Content-Transfer-Encoding: base64
MIME-Version: 1.0
Archived-At: <http://mailarchive.ietf.org/arch/msg/lmap/sHnI959V-RHS0hTft-YDSkVzF_w>
Cc: "lmap@ietf.org" <lmap@ietf.org>
Subject: Re: [lmap] draft-ietf-lmap-information-model-05: Controller timeout
X-BeenThere: lmap@ietf.org
X-Mailman-Version: 2.1.15
Precedence: list
List-Id: Large Scale Measurement of Access network Performance <lmap.ietf.org>
List-Unsubscribe: <https://www.ietf.org/mailman/options/lmap>, <mailto:lmap-request@ietf.org?subject=unsubscribe>
List-Archive: <https://mailarchive.ietf.org/arch/browse/lmap/>
List-Post: <mailto:lmap@ietf.org>
List-Help: <mailto:lmap-request@ietf.org?subject=help>
List-Subscribe: <https://www.ietf.org/mailman/listinfo/lmap>, <mailto:lmap-request@ietf.org?subject=subscribe>
X-List-Received-Date: Mon, 06 Jul 2015 12:29:37 -0000

Juergen,

Yes there are 2 issues from my notes:
1) Need to describe if schedules, tasks or scheduled actions are to be disabled and how they are re-enabled.

2) Determine how to define the operational status of schedules, tasks, scheduled actions and MAs


So inline <TAC>

-----Original Message-----
From: Juergen Schoenwaelder [mailto:j.schoenwaelder@jacobs-university.de] 
Sent: Thursday, July 02, 2015 4:40 PM
To: Weil, Jason
Cc: Carey, Timothy (Timothy); lmap@ietf.org
Subject: Re: [lmap] draft-ietf-lmap-information-model-05: Controller timeout

Hi,

it seems we should separate two aspects here:

1) What exactly is the reaction to connectivity loss?

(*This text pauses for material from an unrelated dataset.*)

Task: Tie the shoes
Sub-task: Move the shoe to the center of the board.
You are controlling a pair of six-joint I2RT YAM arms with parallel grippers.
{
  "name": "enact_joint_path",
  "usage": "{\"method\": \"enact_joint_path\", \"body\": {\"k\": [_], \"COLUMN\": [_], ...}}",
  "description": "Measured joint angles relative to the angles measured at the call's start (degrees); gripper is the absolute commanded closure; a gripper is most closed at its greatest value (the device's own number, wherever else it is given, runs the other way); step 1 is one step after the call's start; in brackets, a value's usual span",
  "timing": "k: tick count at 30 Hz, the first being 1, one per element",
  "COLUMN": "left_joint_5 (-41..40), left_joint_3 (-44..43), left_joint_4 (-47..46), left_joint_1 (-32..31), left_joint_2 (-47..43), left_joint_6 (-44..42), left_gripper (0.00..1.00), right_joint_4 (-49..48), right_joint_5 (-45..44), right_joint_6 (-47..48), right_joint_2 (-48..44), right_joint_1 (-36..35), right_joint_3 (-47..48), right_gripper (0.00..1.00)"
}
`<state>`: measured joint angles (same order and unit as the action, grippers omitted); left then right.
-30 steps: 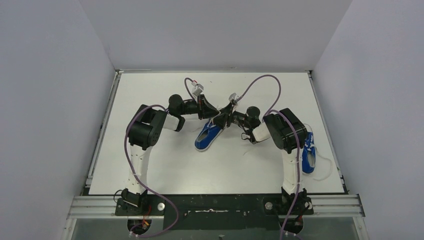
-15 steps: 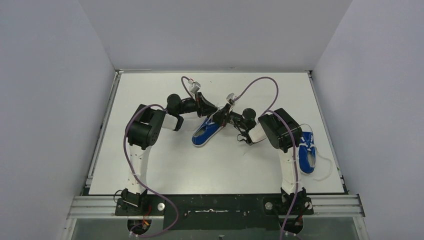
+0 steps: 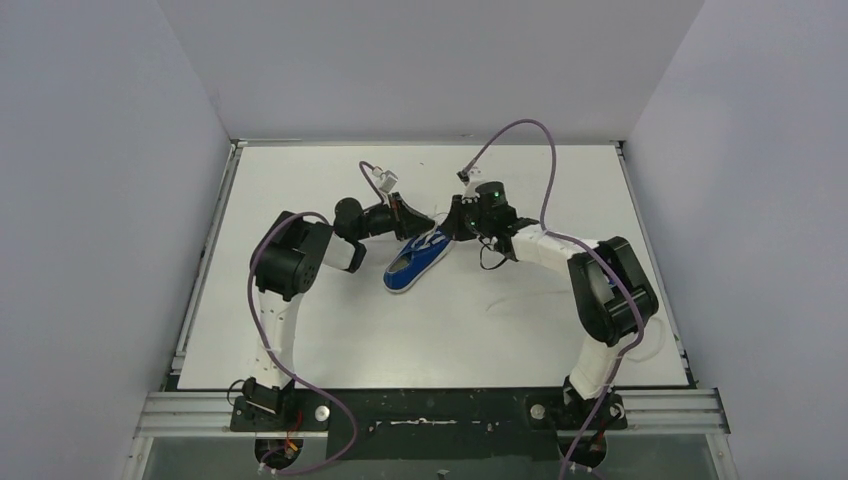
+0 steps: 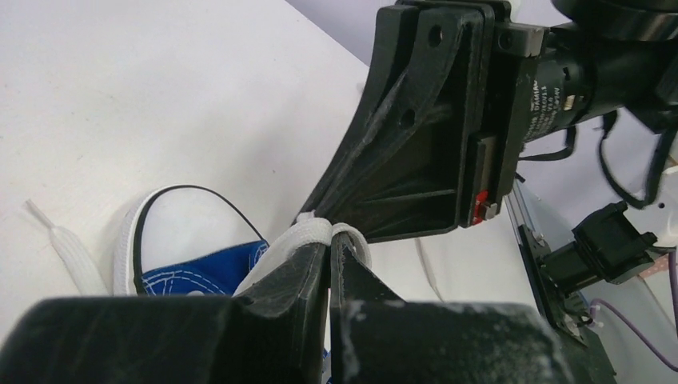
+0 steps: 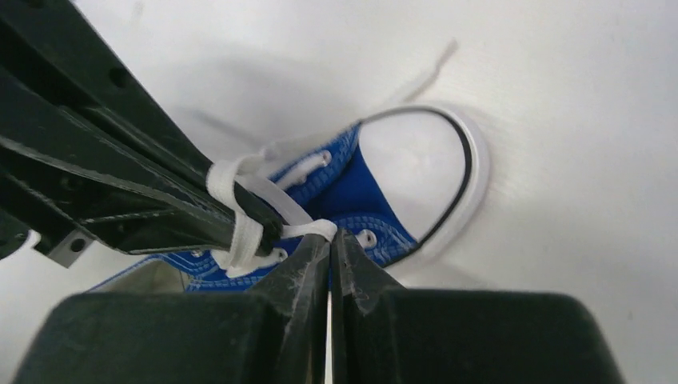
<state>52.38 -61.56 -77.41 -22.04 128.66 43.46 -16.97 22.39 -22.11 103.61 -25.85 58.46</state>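
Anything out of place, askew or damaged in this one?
Nothing looks spilled or damaged. The blue sneaker sits on its sole, and the left gripper and right gripper are both shut on its white lace. The one oddity is that only this shoe is plainly in view, with no second one visible.

One blue sneaker (image 3: 412, 265), two robot arms (image 3: 290, 262) (image 3: 603, 288), one white table (image 3: 500, 335)
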Motion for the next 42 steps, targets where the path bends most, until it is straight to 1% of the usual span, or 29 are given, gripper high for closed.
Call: {"method": "enact_joint_path", "body": {"k": [1,5,7,9,11,15,18,21,22,23,26,28,29,30,32,35,38,40,42], "left_joint_5": [-0.26,-1.44,-1.7,-2.08,-2.54,-2.78,-2.82,-2.89,-2.89,-2.91,-2.78,-3.54,-4.07,-4.48,-5.35,-6.99,-8.44,-8.94,-9.11], "left_joint_3": [0.42,2.29,2.99,3.1,3.04,3.02,3.02,3.02,3.04,3.04,3.04,3.13,3.43,4.0,5.05,5.73,7.48,7.74,7.69], "left_joint_4": [0.0,0.11,0.11,0.11,-0.07,-0.2,-0.2,-0.17,-0.15,-0.04,0.72,2.51,3.78,5.35,10.05,19.91,27.89,32.76,37.59], "left_joint_1": [0.0,-0.31,-0.5,-0.55,-0.57,-0.63,-0.48,0.09,0.37,0.59,0.9,1.31,1.73,2.16,2.99,4.15,5.44,6.19,6.82], "left_joint_2": [-0.09,-0.13,-0.13,-0.15,-0.24,-0.44,-0.52,-0.63,-0.68,-0.72,-1.18,-1.77,-2.32,-3.17,-5.53,-10.16,-15.82,-18.23,-19.56], "left_joint_6": [0.44,2.21,3.17,4.28,5.66,7.85,8.81,9.55,9.75,9.94,10.38,10.54,10.82,10.82,9.7,6.84,3.8,2.08,-0.2], "left_gripper": [1.0,1.0,1.0,1.0,1.0,1.0,1.0,1.0,1.0,0.97,0.76,0.68,0.5,0.47,0.42,0.4,0.38,0.34,0.32], "right_joint_4": [5.09,30.95,41.88,50.77,57.35,68.19,75.71,83.97,85.5,86.25,86.93,87.71,87.54,86.95,85.74,84.7,83.21,82.82,82.53], "right_joint_5": [-1.73,-10.14,-12.87,-14.12,-13.09,-6.73,-0.85,2.91,3.76,4.85,7.96,9.44,10.23,10.95,12.66,14.51,15.93,16.61,17.18], "right_joint_6": [0.39,1.18,1.18,1.14,1.53,3.45,6.21,9.4,10.01,10.58,11.02,11.19,11.23,11.21,10.97,10.12,9.25,8.85,8.33], "right_joint_2": [-0.33,-0.48,0.44,1.84,3.02,7.02,11.76,17.86,19.06,19.85,19.98,19.93,19.93,19.93,19.93,19.98,19.98,19.98,19.98], "right_joint_1": [-0.52,-3.78,-5.03,-5.55,-5.42,-4.68,-3.69,-2.8,-2.54,-2.1,-0.83,0.35,1.11,1.84,2.95,4.26,4.5,4.46,4.46], "right_joint_3": [1.6,10.8,17.07,23.52,28.35,36.7,43.25,53.02,55.06,56.37,56.43,55.76,54.95,53.96,51.82,50.69,50.9,50.93,50.93], "right_gripper": [1.0,1.0,1.0,1.0,1.0,1.0,1.0,1.0,1.0,1.0,1.0,1.0,1.0,1.0,1.0,1.0,1.0,1.0,1.0]}}
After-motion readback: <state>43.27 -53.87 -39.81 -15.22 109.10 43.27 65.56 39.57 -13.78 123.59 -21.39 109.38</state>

   The document currently says this:

   ma-controller-timeout:    A timer is started after each successful
                             contact with a controller.  When the timer
                             reaches the controller-timeout (measured in
                             seconds), all schedules will be disabled,
                             i.e., no new actions will be executed (and
                             hence no new tasks started).  The disabled
                             schedules will be reenabled automatically
                             once contact with a controller has been
                             established successfully again.  Note that
                             this will not affect the execution of
                             actions that are essential to establish
                             contact with the controller or that perform
                             critical housekeeping functions.

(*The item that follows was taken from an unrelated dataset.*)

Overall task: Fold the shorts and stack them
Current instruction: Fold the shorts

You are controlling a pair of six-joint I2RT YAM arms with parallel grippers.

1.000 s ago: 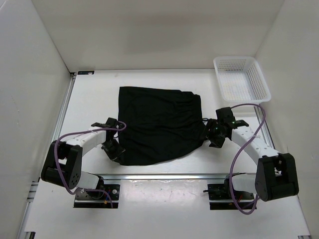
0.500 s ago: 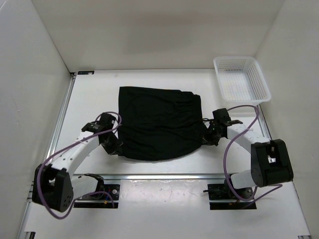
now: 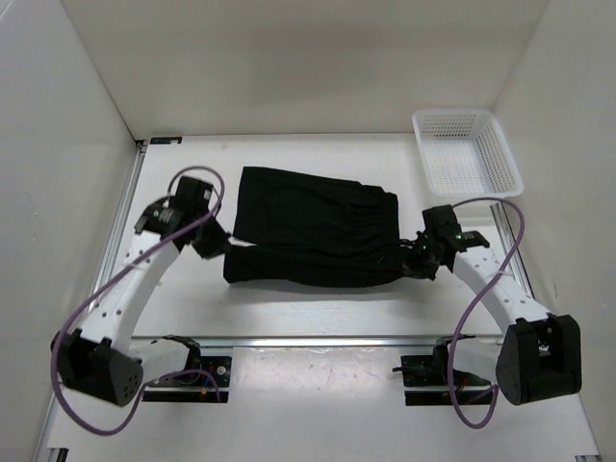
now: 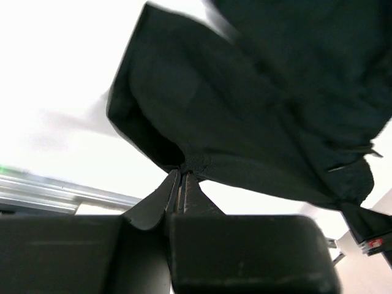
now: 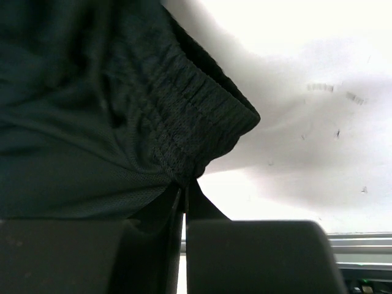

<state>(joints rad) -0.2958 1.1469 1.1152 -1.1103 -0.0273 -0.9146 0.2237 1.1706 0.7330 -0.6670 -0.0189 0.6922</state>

<TAC> Ok so it will be Schedules that are disabled and by association any actions associated with the schedule? We should state that.  How does an MA know which task's are housekeeping and which of housekeeping are critical - is that a option passed by the controller for the task? We should state how critical housekeeping tasks are identified.

   An alternative that have been mentioned was to trigger suppression
   by a timeout. This gives more fine grained control but then there
   is only a single suppression object (which may be sufficient - or
   not).

   What we have now simply says that after reaching the timeout, the
   MA stops all measurements and this is really a safety mechanism to
   prevent disconnected probes to measure forever - consider the case
   of a company operating a controller for thousands of devices going
   out of business - you want the homeless MAs to stop at some point
   in time. For such a safety mechanism, I personally think what we
   have is sufficient.

<TAC> I am certainly fine with disabling the schedules - just need the clarity in the text and resolve the identification of critical housekeeping tasks. See my comment above.

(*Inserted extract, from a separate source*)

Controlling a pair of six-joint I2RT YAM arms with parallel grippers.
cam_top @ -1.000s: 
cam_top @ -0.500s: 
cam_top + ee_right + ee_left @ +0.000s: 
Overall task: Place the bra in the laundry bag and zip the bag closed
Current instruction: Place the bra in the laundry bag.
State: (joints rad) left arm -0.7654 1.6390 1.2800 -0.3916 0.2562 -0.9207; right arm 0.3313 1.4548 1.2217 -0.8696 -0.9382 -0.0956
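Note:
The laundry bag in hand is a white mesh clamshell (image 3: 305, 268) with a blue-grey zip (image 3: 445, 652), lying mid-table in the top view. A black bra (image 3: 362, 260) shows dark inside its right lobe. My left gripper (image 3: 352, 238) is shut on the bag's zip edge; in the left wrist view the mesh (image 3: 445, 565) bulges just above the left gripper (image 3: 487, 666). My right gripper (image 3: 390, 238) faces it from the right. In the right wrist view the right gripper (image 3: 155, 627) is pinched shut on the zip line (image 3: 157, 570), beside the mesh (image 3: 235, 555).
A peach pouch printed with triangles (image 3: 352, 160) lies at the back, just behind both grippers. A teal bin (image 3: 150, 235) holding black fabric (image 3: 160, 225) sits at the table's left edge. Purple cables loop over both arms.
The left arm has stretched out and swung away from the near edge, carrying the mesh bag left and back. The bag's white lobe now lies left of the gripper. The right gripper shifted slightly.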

2) Status reporting: Right now we have status information for tasks
   but none for schedules or actions. In fact, if multiple actions
   refer to the same task and one action provides options that make
   the task fail, you will be able to see the last fails but not how
   this links back to actions and schedules.

   I think this needs to be improved. As suggested, we should report
   the operational status of the schedules and I think we should
   report the status of actions instead of the status of configured
   tasks so that all information needed is available to understand
   what exactly fails.

<TAC> Yes in the past an operational status could be dependent on the operational status of a "higher-order" entity (be autonomously out of service) - that is what I think the status of the action should be - linked to the schedule.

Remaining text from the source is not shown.